Provided material below:
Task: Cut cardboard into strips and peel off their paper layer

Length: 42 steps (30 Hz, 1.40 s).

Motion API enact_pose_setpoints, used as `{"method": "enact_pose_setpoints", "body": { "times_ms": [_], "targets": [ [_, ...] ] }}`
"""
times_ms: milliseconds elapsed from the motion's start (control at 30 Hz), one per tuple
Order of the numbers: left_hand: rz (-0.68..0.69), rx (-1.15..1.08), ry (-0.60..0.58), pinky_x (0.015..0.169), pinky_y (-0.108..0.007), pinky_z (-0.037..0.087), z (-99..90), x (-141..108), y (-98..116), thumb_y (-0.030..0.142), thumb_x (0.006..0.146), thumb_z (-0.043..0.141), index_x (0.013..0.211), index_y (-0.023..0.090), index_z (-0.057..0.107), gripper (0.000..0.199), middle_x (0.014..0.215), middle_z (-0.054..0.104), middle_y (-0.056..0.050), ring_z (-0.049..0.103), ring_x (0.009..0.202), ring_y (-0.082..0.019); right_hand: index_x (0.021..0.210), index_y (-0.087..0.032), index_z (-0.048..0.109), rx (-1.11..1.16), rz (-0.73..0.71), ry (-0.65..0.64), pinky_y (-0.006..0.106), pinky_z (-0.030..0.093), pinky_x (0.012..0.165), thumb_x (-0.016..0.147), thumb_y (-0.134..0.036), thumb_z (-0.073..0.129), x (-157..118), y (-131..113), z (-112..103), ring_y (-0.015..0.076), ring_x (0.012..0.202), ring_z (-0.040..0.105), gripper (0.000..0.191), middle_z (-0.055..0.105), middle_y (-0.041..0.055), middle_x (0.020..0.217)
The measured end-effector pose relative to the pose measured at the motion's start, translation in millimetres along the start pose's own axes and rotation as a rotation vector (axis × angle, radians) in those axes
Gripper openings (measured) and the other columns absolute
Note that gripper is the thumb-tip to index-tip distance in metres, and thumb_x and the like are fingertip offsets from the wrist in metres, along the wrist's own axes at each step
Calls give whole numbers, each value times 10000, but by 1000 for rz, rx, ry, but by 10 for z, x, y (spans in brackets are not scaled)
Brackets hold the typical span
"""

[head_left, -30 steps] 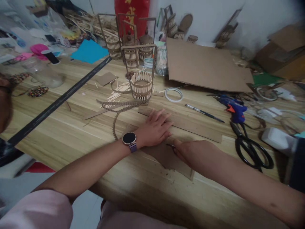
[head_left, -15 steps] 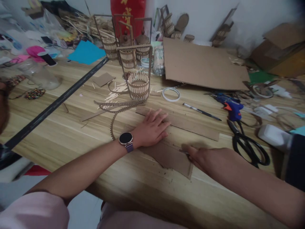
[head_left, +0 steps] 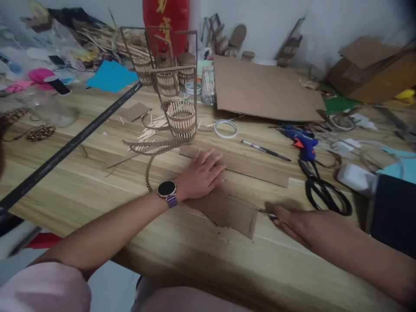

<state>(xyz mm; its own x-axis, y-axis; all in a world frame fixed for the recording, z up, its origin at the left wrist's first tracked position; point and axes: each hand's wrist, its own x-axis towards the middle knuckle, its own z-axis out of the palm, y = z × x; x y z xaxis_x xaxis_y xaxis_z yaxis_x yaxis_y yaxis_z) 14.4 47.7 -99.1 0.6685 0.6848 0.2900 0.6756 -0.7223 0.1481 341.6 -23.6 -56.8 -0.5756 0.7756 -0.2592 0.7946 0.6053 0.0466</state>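
Flat brown cardboard [head_left: 230, 212] with a ragged near edge lay on the smooth wooden desk [head_left: 156, 242]. Its long side ran left to right, slanting a bit. The left hand [head_left: 202, 175] spread open over its left end. The right hand's grip [head_left: 276, 215] pinched a thin tool [head_left: 266, 213], tip pointing left.

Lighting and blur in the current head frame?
Head view: dim light, shadow along the near edge of the table, top right corner dark; head view: left hand readable, thin tool in right hand too blurred to identify; head view: glass jar and cardboard box soft toward the sides.
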Motion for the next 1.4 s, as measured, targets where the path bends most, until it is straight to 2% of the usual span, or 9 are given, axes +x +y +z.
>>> {"method": "enact_pose_setpoints", "body": {
  "times_ms": [200, 300, 467, 767, 867, 967, 1133, 1267, 1400],
  "targets": [
    [56, -40, -17, 1245, -593, 257, -239, -92, -24, 525, 1064, 430, 1327, 109, 639, 534, 1492, 540, -197, 404, 1451, -358, 1235, -236, 612, 111, -53, -12, 297, 465, 469, 1043, -330, 373, -47, 66, -81, 232, 556, 730, 321, 745, 21, 675],
    [108, -40, -241, 1203, -503, 345, -546, -289, -87, 662, 908, 656, 1376, 116, 595, 722, 1477, 547, -196, 470, 1379, -346, 1223, -239, 625, 150, -25, -5, 311, 493, 481, 1040, -358, 360, -104, 146, -65, 243, 571, 739, 344, 756, 35, 685],
    [-29, 21, -489, 1043, -364, 450, -858, -532, -168, 409, 845, 815, 1363, 156, 599, 615, 1337, 614, -119, 562, 1220, -280, 1131, -259, 643, 171, 16, -22, 313, 497, 506, 1034, -380, 369, -142, 199, -77, 245, 592, 741, 316, 739, 33, 670],
    [102, -43, -295, 989, -420, 498, -506, -307, 405, 521, 831, 815, 1300, 102, 633, 654, 1258, 651, -147, 599, 1151, -307, 1000, -238, 600, 55, -34, 1, 301, 287, 484, 1050, -387, 366, 218, -302, -340, 209, 551, 670, 283, 677, 9, 628],
    [102, 69, -147, 1085, -453, 455, -414, -500, 615, 491, 885, 770, 1338, 57, 602, 650, 1370, 622, -195, 550, 1276, -336, 1005, -218, 610, 32, -55, -43, 306, 252, 484, 1053, -352, 369, 386, -507, -423, 200, 567, 674, 279, 726, 35, 711],
    [97, 162, -46, 1064, -426, 480, -325, -799, 779, 332, 986, 646, 1289, 39, 632, 421, 1335, 657, -193, 579, 1259, -316, 1032, -200, 638, 9, -38, -96, 304, 245, 473, 1035, -312, 404, 540, -648, -498, 195, 579, 674, 259, 743, 52, 739],
    [28, 163, -97, 966, -390, 568, -272, -972, 888, 116, 975, 529, 1297, 49, 628, 343, 1331, 662, -190, 609, 1256, -307, 1089, -184, 659, -33, -2, -152, 286, 277, 486, 1054, -303, 409, 758, -780, -587, 204, 701, 738, 279, 779, 77, 819],
    [-54, 87, -120, 954, -412, 601, -323, -867, 882, 131, 978, 511, 1203, 127, 666, 273, 1303, 661, -185, 619, 1253, -315, 1070, -179, 660, -90, -15, -182, 274, 283, 473, 1054, -295, 422, 919, -907, -653, 230, 737, 763, 265, 785, 93, 834],
    [-86, 102, -80, 998, -435, 595, -301, -852, 916, 134, 994, 488, 1341, 122, 603, 365, 1342, 646, -202, 600, 1311, -334, 1060, -160, 679, -107, -54, -184, 280, 359, 504, 1043, -200, 419, 1079, -1049, -725, 267, 819, 779, 264, 788, 123, 875]
  ]
}}
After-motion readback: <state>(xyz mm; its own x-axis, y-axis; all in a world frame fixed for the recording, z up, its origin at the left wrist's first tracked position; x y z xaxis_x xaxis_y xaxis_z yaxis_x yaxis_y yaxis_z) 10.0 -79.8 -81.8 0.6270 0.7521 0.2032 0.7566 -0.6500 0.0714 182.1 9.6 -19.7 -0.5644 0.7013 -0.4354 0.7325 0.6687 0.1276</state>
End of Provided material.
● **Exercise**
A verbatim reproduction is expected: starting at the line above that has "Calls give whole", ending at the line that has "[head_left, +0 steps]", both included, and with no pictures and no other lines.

● **Answer box**
Calls give whole numbers, each value times 10000, but by 1000 for rz, rx, ry, but by 10 for z, x, y (spans in brackets are not scaled)
Brackets hold the typical span
"""

[head_left, -30 steps] 
[head_left, -15 steps] 
[head_left, +0 steps] 

Exercise complete, with nothing further to add.